● Exercise
In the data below, find the line containing "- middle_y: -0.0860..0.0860", then set down that line and every later line up to and including the line containing "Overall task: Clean", exactly.
======== Dataset excerpts
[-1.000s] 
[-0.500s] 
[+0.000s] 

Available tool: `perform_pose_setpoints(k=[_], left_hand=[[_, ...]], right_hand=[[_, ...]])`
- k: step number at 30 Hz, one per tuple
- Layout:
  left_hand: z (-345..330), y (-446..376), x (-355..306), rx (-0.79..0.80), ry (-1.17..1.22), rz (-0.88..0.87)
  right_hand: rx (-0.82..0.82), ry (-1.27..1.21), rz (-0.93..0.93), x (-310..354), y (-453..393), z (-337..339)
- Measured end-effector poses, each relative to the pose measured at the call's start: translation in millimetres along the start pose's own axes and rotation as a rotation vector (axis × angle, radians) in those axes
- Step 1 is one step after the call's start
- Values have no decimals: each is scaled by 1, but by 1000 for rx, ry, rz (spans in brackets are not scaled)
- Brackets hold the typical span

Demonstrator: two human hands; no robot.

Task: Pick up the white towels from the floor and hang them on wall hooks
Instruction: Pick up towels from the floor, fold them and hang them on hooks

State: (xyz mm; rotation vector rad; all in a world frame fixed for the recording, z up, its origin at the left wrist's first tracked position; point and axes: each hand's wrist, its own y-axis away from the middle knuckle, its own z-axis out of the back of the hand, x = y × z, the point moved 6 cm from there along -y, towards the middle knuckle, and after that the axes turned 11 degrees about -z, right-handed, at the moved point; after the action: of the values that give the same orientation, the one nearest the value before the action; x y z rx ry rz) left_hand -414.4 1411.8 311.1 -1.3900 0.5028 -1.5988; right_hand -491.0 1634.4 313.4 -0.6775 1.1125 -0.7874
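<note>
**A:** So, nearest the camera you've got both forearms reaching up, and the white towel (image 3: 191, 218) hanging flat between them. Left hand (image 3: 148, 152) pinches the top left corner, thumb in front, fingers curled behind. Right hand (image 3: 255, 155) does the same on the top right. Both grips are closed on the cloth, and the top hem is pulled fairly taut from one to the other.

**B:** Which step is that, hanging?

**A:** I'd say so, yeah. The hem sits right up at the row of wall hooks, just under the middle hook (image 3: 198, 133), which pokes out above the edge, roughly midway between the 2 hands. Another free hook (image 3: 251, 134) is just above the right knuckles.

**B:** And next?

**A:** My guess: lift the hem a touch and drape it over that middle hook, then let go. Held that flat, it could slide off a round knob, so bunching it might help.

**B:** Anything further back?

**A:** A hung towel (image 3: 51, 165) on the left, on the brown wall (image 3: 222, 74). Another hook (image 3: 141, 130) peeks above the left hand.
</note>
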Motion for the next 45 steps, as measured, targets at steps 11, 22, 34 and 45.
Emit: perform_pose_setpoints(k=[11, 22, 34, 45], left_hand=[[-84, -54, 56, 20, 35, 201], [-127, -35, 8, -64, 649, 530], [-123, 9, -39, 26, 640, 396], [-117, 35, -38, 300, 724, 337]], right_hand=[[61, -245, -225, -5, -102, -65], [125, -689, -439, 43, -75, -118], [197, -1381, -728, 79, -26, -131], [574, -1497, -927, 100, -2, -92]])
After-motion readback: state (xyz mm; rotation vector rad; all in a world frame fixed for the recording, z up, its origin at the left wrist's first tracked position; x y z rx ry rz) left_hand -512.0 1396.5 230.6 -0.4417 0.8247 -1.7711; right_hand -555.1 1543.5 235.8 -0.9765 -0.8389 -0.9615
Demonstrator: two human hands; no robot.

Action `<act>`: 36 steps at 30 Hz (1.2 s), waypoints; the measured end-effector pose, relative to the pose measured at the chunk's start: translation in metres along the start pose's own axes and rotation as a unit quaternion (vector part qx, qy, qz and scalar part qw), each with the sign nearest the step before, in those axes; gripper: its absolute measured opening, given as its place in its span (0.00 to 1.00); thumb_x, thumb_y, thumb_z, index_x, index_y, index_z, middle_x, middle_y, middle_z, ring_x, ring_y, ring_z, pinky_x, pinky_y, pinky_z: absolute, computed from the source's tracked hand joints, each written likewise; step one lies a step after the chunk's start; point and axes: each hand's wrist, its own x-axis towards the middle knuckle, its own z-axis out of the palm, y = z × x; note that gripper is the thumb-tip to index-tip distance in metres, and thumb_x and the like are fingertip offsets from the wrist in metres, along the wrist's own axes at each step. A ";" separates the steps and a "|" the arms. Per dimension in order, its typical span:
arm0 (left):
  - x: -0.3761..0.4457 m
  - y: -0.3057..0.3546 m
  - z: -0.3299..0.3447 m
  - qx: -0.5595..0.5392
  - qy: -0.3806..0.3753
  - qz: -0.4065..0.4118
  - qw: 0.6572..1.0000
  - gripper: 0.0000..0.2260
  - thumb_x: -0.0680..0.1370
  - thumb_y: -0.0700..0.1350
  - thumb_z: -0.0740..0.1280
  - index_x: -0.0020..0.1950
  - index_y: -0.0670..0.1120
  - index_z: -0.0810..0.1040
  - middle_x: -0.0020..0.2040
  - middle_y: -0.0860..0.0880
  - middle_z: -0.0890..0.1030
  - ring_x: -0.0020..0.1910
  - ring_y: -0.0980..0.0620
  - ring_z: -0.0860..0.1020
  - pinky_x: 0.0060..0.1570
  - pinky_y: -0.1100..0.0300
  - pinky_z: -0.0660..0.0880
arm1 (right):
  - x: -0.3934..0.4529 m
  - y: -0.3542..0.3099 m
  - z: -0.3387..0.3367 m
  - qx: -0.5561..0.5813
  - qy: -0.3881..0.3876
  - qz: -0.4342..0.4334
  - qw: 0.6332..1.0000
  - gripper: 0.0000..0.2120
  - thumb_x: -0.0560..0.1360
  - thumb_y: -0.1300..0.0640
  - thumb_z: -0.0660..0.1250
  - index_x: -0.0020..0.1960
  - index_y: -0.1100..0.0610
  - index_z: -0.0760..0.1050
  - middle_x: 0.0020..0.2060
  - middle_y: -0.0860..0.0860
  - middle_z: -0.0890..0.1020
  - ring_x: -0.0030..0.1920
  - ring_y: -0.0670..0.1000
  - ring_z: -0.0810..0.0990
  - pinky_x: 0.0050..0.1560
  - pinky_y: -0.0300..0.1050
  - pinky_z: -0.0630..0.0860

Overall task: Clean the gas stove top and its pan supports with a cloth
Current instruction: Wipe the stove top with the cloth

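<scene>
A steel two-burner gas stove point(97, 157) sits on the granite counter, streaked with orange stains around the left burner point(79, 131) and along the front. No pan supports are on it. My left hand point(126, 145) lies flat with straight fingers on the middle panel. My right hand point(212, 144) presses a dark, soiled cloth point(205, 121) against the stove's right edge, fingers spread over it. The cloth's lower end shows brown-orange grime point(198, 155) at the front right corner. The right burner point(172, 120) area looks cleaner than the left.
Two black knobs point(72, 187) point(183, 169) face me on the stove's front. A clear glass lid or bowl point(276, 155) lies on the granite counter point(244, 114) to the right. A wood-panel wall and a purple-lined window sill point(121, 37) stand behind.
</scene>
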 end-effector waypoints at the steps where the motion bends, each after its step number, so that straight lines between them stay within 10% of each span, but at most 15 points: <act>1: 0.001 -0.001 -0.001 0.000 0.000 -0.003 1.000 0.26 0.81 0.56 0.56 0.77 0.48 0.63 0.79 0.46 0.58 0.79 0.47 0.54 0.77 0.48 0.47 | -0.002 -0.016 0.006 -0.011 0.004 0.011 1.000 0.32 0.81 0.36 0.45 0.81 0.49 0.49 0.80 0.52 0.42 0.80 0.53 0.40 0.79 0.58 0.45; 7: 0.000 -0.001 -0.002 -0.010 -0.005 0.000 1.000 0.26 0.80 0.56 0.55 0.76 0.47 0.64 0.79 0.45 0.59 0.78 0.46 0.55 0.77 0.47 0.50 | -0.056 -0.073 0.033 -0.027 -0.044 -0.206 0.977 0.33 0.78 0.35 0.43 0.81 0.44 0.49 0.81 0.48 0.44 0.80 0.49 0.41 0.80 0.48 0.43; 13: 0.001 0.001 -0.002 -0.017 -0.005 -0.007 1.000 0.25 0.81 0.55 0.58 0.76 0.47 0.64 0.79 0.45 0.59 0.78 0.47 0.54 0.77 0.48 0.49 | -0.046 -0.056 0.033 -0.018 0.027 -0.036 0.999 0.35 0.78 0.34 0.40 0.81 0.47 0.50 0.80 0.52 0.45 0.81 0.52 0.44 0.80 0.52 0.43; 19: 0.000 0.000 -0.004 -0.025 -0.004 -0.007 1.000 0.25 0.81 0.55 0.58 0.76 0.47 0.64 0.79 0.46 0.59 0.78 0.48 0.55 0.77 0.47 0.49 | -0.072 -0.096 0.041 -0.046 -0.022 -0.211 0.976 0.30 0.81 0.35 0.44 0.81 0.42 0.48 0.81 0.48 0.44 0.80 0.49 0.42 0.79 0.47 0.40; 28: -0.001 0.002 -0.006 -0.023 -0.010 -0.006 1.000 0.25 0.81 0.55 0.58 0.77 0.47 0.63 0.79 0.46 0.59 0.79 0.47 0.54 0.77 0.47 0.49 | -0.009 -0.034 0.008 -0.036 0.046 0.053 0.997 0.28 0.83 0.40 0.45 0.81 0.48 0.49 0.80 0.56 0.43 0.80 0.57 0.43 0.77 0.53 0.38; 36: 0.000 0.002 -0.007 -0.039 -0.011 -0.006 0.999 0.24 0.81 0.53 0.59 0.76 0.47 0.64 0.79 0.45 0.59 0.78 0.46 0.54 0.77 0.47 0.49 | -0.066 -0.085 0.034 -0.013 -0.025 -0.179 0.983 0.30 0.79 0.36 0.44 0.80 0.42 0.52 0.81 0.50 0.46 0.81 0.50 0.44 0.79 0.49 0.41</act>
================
● Task output
  - middle_y: -0.0860..0.0860
  - middle_z: -0.0890..0.1020
  - ring_x: -0.0030..0.1920
  - ring_y: -0.0670..0.1000
  - ring_z: -0.0810..0.0990
  - pinky_x: 0.0050..0.1560
  - pinky_y: -0.0300..0.1050
  - pinky_z: -0.0630..0.0860

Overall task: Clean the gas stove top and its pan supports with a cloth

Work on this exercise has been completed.